Breakfast: Brioche with Gelato
I'm not complaining, mind you.  I mean, isn't having cookies, pastry and ice cream for breakfast every kid's dream?  I'm just wondering how they can eat this every day and not gain 500 pounds.  My breakfast options are running thin.  I usually eat yogurt, but that can get bland and boring.  And since we can only go to the store for groceries once a week, the fruit doesn't last for very many days.  I am going to have to get creative.

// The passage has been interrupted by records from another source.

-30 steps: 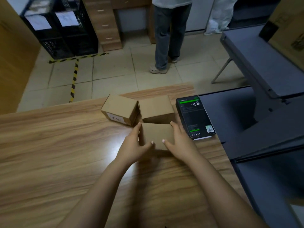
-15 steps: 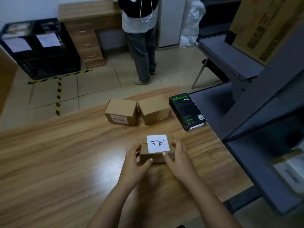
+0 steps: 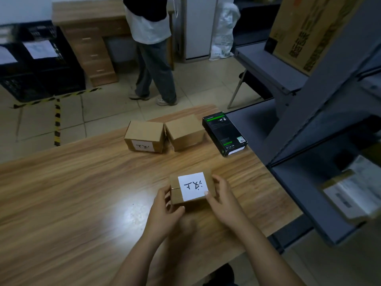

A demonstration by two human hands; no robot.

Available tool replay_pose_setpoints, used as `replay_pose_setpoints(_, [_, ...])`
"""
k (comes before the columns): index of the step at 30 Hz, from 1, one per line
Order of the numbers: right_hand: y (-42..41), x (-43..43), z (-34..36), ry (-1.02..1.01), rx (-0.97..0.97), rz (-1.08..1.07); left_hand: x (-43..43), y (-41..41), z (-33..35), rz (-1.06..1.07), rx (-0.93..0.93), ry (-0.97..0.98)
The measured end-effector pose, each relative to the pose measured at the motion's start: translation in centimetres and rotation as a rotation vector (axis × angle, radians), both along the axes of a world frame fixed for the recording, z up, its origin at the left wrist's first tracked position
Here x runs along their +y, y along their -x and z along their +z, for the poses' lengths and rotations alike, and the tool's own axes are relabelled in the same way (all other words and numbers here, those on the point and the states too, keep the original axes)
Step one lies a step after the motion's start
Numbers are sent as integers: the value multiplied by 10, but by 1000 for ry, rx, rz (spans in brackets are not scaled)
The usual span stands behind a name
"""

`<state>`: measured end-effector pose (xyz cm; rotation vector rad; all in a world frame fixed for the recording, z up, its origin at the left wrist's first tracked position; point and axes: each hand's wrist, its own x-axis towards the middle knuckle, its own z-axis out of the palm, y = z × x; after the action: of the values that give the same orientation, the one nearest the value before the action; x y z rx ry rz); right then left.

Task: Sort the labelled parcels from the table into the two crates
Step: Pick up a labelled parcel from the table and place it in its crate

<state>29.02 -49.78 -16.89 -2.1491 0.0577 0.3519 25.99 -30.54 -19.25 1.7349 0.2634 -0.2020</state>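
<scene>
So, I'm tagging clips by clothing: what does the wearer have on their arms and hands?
Nothing that shows. The left hand and right hand are bare, with no gloves, rings or watch in view. The forearms are uncovered down to the picture's bottom edge, so no sleeve is visible. The nails look short.

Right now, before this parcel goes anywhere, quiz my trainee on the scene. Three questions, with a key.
1. True or false: the left hand and right hand both hold the labelled parcel.
2. On the table, what lies at the far right corner? A) black box B) mug C) tape roll
3. How many other brown parcels stand at the far edge?
Key: 1 true; 2 A; 3 two.
</scene>
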Motion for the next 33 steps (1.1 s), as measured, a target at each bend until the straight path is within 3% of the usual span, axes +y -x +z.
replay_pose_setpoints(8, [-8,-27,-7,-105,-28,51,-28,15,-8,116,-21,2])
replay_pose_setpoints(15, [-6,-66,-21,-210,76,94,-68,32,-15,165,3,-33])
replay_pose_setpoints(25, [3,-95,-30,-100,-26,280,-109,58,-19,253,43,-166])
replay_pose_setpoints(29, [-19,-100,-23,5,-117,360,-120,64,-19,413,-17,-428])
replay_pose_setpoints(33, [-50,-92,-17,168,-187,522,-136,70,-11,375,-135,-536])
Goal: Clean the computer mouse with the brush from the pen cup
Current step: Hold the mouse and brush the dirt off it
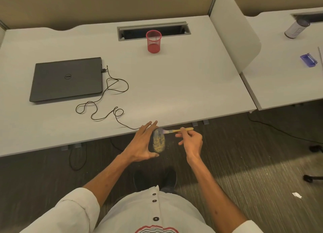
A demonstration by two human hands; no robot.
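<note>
My left hand [142, 145] grips a dark computer mouse [159, 141] just past the desk's front edge, over the floor. Yellowish crumbs coat the mouse's top, and a few specks hang below it. My right hand [190, 141] pinches a small brush [176, 131] with a pale wooden handle; its bristles touch the front of the mouse near the wheel. The mouse's thin black cable [104, 108] loops across the desk to a closed grey laptop [67, 78]. A red mesh pen cup [153, 41] stands at the back of the desk, with nothing visible in it.
A white desk [174, 85] has a cable slot [153, 30] behind the cup. A divider panel [232, 35] separates a second desk at right holding a white canister [295, 28] and a blue object [308, 59]. Carpet and my shoes lie below.
</note>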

Thunderstorms and Fair-Weathered Friends
Everyone keeps insisting that summer is on its way, but lately we have been having some pretty stormy weather.  Wind, rain, overcast.  Last night, a thunderstorm woke me up a few times.  Even though our blinds were closed, the room kept lighting up because of the lightning.  Apparently, this is not an uncommon occurrence - Sardegna has lots of thunderstorms.
Check out this 3 minute video of a Cagliari Thunderstorm:
The problem with rainy weather is that it seems to make everyone a bit gloomy.  They love the sun so much and live their lives on the beach that when the weather turns wet and dark, it dampens their moods.  They are much quieter on the buses (and there are more of them because no one wants to walk in the rain).  But despite all of that, my companions and I have seen some awesome miracles.

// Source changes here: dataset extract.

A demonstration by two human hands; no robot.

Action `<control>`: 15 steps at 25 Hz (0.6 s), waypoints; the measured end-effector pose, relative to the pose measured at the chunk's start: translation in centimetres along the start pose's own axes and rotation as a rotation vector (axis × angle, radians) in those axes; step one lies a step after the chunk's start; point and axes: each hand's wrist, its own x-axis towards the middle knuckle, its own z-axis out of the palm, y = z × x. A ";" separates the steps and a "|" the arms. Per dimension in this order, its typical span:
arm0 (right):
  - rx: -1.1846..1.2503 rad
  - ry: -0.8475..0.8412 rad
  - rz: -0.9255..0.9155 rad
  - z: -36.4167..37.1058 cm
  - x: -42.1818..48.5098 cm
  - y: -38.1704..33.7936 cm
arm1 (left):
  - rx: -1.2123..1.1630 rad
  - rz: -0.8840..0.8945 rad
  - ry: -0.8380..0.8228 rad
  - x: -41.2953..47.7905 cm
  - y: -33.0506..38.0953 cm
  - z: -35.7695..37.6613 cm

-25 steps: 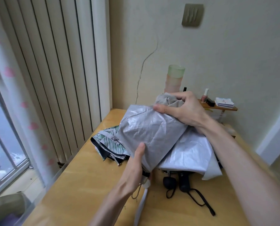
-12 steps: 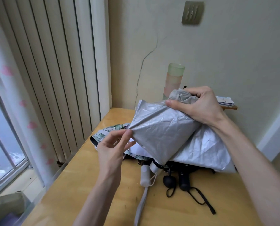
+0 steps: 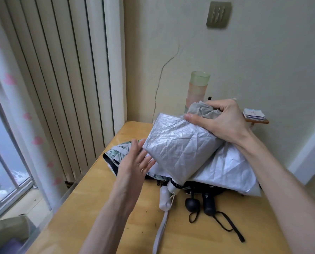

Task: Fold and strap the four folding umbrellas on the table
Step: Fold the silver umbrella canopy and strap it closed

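Wooden table (image 3: 116,208), right hand (image 3: 224,123) gripping silver umbrella (image 3: 178,149) top; left hand (image 3: 134,162) open-fingered beside its canopy

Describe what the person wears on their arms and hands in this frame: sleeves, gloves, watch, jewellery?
The left forearm and right forearm are bare to the frame edge, with no sleeve in view. The left hand and right hand are ungloved; neither wrist carries a watch or band. A pale glint on a left finger may be a ring, too small to tell.
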 end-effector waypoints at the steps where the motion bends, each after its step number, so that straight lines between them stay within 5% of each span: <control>1: 0.005 -0.022 0.003 0.2 -0.1 -0.1 | 0.084 0.015 -0.049 -0.1 -0.1 0.3; 4: -0.020 -0.075 0.004 0.9 -0.4 0.0 | 0.173 0.061 -0.087 -0.3 -0.4 0.1; 15: -0.112 -0.171 0.146 2.3 -0.3 0.5 | -0.130 -0.038 -0.128 0.1 0.3 -0.2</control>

We have two investigators who are progressing well!  Both are reading the Book of Mormon, praying and have attended Church.  We are so excited.  With one investigator in particular, we have been seeing countless miracles.  Others would call them coincidences, but we call them signs, miracles - evidence of God's love for her and her family.  As her story progresses and I get her permission to share it with the masses, we will include it in the blog.

Service is the Key
In companionship study we have been discussing the story of Ammon (from the Book of Mormon) and how service-minded he was as a missionary.  He was looking for opportunities to serve first, and then used those opportunities to teach.  This is something that really struck us because here in Italy, people don't want to be preached to, they don't want sermons, but if ways can be found to help them, to make friends with them and show them you care, they open up and become your best friend.  For instance - yesterday I handed out a flier to a girl who was sitting next to me on the bus; a flier advertising the free English class we teach.  I hardly got the sentence out about the free course, when she bursts out (in Italian), "O perfect, I've been looking for one! I study languages!"  Turns out she has been trying to teach herself English by watching TV.  Her English isn't too bad (the pronunciation was a little off), but she also knows Spanish, Japanese, German, and a little of a few others.  Anyway, we got to talking and I found that the elders knocked on her door just the other day, but she said no and closed the door on them.  Now she's coming to our english course where we give a spiritual thought every week!  Service opens doors that simply could not be opened in any other way.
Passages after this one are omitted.